X

EMEA A&C CCOE Partner Technology Cloud Engineering

More value for your APEX application with Oracle Machine Learning in Autonomous Databases (Part I)

Evgeny Pleskach
Cloud Adoption & Implementation Consultant

In the past few years Oracle Application Express has been established as a low code platform  with many organisations actively using this today, to build incredible apps and solve real problems.

Oracle Application Express is a great and valuable development tool available as part of the Oracle Databases for many years now. For over a year now, Oracle APEX is also available pre-installed and pre-configured with Oracle Autonomous Database, delivering a new quality of business application development and deployments.

At the same time, Autonomous Databases are now equipped with Oracle Machine Learning tools, with customers and partners around the world taking advantage of Oracle’s in-database capabilities to solve complex and important data-driven problems. Oracle Machine Learning accelerates the creation of machine learning models for data scientists by eliminating the need to move data to dedicated machine learning systems and free Apache Zeppelin Notebooks to make data scientist's job more effective and productive.

APEX on Autonomous Database with Machine LearningBut there you have a great new opportunity if you bring both tools together. Based on Autonomous Database, APEX developers and solution providers can combine with the Machine Learning functionality into their APEX application and create new value for their customers.

In this blog post, I would like to make simple “CRM”-style APEX application based on customer table powered with classification Machine Learning model. The actual machine learning logic takes place in the database and the APEX application will pick up the predictions. As an example, we will apply machine learning on a sales scenario. We will predict which customers are most likely to buy a certain product. The product called "Y Box Games". Our fictional company has been successful in selling this product so far. Although some of our customers already own this product, we believe we could do much better. The problem is that it is very difficult to understand what type of customer is interested in it. We are going to use machine learning to find right customers.
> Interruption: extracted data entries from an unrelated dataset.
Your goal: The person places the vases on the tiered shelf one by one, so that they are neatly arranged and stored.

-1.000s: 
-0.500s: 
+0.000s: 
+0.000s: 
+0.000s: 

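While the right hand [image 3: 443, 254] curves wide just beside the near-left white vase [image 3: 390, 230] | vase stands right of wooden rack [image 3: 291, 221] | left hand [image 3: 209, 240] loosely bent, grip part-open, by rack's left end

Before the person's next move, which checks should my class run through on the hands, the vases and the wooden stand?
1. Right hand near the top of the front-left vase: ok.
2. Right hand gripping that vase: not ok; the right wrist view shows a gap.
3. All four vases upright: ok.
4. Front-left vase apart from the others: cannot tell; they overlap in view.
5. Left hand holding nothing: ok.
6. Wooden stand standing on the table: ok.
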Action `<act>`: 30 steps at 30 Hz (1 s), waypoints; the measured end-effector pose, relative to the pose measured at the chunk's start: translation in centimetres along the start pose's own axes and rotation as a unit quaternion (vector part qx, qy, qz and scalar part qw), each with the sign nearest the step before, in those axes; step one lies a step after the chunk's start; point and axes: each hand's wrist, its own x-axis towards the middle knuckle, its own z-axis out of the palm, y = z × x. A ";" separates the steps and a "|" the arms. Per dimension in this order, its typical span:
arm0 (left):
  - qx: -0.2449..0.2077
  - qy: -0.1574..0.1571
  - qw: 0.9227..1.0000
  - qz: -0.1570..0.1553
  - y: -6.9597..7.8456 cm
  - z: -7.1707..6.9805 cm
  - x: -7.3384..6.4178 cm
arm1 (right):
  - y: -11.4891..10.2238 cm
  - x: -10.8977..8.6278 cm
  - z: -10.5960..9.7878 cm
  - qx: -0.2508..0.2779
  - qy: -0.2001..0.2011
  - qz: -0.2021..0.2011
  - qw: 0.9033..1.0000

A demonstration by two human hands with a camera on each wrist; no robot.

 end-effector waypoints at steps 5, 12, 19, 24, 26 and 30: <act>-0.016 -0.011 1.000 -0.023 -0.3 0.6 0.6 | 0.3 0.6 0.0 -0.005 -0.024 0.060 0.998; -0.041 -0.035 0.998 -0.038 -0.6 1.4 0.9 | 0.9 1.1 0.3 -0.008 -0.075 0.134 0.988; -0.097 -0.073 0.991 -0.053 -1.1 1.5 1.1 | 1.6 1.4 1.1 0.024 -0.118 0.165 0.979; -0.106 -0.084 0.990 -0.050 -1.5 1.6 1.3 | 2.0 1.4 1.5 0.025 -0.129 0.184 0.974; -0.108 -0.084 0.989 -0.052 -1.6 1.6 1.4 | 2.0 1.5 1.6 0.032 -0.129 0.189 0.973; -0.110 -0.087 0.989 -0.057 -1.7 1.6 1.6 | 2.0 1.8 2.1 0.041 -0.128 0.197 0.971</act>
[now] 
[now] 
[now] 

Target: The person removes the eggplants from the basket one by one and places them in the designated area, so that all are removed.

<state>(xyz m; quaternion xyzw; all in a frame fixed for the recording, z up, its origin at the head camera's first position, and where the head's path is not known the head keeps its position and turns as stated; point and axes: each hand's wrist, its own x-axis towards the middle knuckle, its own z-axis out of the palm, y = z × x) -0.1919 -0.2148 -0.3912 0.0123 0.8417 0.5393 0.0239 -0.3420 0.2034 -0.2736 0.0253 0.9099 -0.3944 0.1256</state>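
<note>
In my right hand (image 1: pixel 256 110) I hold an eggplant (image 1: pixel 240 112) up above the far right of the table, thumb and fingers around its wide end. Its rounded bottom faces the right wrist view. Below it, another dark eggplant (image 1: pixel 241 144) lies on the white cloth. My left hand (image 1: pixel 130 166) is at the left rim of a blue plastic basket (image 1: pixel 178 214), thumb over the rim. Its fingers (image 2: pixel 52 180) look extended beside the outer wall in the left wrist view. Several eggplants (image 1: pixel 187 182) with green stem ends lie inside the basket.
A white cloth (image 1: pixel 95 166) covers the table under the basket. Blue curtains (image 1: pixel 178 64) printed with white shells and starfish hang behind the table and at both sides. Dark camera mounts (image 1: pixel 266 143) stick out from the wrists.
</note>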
In first part of my blog post, I am going to make historical sale data analysis based on Classification Machine Learning model. I assume that you have already provisioned Oracle Autonomous Database (ATP or ADW), created Machine Learning users and initiated the APEX environment where we will be creating a new APEX workspace for our APEX application. Further instructions on all of the above can be found on the Documentation https://docs.oracle.com/en/cloud/paas/autonomous-data-warehouse-cloud/index.html and remember you can always use the Oracle Autonomous Database in Cloud Free Tier.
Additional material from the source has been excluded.